Survei TII : Tertinggi, Suap di Polisi dan Bea Cukai

Tingkat kecenderungan terjadinya suap maupun korupsi di instansi publik seluruh Indonesia masih tergolong tinggi. Hasil penelitian tentang indeks suap yang dilakukan Transparency International Indonesia (TII) terhadap 15 layanan publik di Indonesia memperlihatkan hal itu. ''Hampir semua instansi masih banyak terjadi suap maupun korupsi,'' kata Communication Officer TII Dwipoto Kusumo saat berkunjung ke redaksi Jawa Pos tadi malam.

Menurut Dwipoto, hasil dari penelitian ini akan dipersentasikan dalam seminar Indeks Persepsi Korupsi dan Indeks Suap di Hotel Shangri-La, Surabaya, hari ini.

''Lewat seminar ini, kami ingin mengajak seluruh elemen di instansi layanan publik untuk bisa memperbaiki layanannya tanpa diselingi praktik-praktik suap dan korupsi,'' kata Dwipoto yang didampingi Direktur LBH Surabaya Saiful Aris.

Dikemukaan, dari temuan penelitian TII yang dilakukan di 15 instansi publik yang paling mendapat sorotan adalah pengadilan negeri. Dari penelitian TII itu, instansi yang paling tinggi indeks suapnya adalah polisi dengan angka 48 persen. Disusul Bea Cukai (41 persen) dan layanan imigrasi (34 persen).

Hanya, kata Dwipoto, jika dihitung nominal, rata-rata jumlah uang yang paling banyak dibayarkan untuk keperluan suap terjadi di instnasi pengadilan. Dari hasil penelitian itu, rata-rata nominal uang tiap transaksi mencapai Rp 102 juta. Bandingkan dengan Polri yang hanya Rp 2,2 juta per transksi atau bea cukai yang hanya Rp 3,2 juta.

Indeks persepsi korupsi (IPK) di sebagian besar kota Indonesia juga masih tergolong tinggi. Jika dirata-rata, indeks itu berkisar 2,97 hingga 6,3 (dengan angka maksimal 10). ''Jika IPK mencapai 10, kota itu benar-benar bersih dari korupsi. Tapi, dari penelitian kami di 50 kota, tidak ada yang mencapai angka itu," katanya.

Karena itu, melalui seminar hari ini, TII mengharapkan masing-maisng instansi memiliki komitmen untuk memperbaiki kualitas layanan.
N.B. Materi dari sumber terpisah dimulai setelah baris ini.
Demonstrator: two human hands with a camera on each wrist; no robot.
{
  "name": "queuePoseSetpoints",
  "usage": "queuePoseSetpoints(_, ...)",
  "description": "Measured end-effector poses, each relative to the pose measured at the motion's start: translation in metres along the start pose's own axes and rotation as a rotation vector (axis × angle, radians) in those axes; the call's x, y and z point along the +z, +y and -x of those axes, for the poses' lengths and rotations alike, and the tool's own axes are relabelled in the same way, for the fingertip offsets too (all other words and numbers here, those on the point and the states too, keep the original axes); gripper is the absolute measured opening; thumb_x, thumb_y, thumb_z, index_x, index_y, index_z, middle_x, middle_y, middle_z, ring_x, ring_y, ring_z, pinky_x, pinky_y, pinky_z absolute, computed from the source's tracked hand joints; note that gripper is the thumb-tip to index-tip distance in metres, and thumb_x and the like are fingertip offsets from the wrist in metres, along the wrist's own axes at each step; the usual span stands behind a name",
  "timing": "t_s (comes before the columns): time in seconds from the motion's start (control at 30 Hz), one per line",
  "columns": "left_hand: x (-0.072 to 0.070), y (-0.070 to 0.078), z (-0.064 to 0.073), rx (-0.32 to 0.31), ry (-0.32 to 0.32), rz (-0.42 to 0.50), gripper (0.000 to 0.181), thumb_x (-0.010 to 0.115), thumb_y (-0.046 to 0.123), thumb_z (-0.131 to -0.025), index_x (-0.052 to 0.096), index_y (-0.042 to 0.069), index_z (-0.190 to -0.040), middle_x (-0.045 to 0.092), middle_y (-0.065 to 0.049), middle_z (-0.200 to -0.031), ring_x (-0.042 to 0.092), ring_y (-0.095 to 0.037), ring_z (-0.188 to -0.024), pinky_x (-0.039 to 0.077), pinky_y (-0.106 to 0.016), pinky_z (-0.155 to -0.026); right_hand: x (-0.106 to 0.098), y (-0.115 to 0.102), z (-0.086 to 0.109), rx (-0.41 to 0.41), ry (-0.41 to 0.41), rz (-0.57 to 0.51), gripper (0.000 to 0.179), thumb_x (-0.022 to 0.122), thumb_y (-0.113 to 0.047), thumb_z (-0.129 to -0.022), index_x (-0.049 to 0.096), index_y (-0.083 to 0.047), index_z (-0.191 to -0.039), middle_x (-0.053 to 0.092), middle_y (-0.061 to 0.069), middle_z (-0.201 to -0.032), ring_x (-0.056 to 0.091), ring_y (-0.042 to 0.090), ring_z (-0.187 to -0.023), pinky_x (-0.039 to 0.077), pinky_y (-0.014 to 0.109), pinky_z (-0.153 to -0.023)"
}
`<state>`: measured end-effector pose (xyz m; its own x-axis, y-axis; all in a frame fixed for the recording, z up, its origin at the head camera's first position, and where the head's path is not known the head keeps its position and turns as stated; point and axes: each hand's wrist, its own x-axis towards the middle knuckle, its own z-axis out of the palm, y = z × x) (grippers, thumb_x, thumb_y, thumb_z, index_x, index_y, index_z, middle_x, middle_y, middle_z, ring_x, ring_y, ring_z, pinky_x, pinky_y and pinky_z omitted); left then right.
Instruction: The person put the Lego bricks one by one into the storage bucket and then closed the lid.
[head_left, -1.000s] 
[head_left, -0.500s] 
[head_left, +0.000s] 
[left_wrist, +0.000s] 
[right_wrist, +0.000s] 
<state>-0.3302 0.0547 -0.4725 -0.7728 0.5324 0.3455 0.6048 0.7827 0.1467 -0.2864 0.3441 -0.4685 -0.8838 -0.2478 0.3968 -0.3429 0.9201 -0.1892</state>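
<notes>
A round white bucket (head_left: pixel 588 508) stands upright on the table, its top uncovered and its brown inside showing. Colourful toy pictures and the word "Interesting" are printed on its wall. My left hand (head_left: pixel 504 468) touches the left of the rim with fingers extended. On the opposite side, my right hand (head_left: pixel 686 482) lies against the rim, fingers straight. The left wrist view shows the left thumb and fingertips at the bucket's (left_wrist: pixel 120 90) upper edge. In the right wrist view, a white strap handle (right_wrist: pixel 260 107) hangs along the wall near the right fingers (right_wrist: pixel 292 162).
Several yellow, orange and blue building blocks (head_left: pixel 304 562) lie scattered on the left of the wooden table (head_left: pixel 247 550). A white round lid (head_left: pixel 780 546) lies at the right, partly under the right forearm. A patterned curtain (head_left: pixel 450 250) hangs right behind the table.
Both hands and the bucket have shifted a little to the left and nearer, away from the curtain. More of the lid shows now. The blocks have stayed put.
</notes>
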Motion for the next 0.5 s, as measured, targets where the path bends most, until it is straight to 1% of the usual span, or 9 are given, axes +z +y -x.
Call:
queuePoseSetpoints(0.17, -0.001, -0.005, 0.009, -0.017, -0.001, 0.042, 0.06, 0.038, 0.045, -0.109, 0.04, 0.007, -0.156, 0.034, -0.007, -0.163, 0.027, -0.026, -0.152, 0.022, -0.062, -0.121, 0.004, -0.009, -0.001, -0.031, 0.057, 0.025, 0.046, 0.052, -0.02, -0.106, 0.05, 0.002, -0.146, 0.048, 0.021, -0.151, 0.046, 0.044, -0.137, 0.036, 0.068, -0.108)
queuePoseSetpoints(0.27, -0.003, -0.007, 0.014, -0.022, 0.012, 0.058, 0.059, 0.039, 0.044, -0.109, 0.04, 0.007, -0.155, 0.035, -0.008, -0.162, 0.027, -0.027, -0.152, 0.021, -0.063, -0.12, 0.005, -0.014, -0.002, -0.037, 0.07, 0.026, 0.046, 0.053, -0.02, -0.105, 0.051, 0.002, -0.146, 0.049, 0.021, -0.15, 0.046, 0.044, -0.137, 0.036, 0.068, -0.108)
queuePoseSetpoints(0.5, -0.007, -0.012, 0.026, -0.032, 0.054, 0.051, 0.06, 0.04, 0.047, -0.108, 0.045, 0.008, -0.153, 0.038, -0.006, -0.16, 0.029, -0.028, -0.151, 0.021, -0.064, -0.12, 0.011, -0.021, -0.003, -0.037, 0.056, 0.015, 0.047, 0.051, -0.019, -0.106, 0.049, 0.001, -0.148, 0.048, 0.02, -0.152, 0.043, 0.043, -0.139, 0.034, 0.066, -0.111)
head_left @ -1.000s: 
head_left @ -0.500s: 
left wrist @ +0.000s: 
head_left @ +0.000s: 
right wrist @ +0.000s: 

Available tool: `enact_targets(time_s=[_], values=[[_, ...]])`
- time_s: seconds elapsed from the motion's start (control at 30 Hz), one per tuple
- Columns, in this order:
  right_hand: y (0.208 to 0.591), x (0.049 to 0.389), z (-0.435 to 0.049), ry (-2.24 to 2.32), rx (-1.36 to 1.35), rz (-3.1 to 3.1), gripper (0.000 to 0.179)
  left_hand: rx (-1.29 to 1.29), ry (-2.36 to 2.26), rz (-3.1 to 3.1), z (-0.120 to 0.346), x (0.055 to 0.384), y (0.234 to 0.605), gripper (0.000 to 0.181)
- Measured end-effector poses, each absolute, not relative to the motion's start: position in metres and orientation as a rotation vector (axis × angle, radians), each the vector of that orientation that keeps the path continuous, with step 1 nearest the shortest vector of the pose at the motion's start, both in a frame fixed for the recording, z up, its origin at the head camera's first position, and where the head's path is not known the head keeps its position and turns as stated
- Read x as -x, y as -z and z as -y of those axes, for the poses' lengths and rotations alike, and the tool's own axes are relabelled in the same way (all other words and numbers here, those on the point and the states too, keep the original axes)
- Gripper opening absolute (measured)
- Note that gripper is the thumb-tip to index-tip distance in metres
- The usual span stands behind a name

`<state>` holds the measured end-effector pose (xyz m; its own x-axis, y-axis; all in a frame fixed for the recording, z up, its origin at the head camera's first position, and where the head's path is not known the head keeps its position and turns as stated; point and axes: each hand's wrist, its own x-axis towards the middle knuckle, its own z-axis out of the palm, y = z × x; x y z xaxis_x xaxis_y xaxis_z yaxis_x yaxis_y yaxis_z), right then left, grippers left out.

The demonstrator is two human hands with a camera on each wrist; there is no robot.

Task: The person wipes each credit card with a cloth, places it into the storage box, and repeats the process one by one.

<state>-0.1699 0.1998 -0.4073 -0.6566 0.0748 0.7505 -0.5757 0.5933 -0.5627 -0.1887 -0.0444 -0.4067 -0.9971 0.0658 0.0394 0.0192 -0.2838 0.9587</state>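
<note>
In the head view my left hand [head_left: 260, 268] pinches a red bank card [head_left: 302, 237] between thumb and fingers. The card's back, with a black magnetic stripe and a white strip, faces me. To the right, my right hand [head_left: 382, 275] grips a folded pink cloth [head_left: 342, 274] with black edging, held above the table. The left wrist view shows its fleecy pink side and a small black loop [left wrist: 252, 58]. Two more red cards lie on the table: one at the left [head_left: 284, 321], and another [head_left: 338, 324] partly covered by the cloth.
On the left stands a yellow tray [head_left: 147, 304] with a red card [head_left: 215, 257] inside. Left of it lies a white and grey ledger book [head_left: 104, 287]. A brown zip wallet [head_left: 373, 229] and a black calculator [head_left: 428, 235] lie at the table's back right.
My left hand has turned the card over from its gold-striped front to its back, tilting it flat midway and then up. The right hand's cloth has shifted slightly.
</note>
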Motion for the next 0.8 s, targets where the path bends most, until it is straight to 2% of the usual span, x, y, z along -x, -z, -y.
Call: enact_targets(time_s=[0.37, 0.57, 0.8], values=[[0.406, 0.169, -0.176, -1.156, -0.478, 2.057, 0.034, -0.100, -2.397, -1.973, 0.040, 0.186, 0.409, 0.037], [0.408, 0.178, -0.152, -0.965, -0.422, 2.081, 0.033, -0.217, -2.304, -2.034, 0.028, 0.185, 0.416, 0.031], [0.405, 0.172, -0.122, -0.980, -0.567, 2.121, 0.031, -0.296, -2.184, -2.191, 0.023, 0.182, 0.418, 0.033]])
Mereka juga mendorong agar tiap instansi untuk membuat sebuah Pakta Integritas. Pakta itu terdiri atas sembilan prinsip dasar penting.

''Di antaranya, komitmen antikorupsi (baik instanis pemerintah maupun swasta), mekanisme pengaduan, mekanisme pengawasan, resolusi konflik, dan beberapa prinsip lain,'' kata Dwipoto. (ris/mk)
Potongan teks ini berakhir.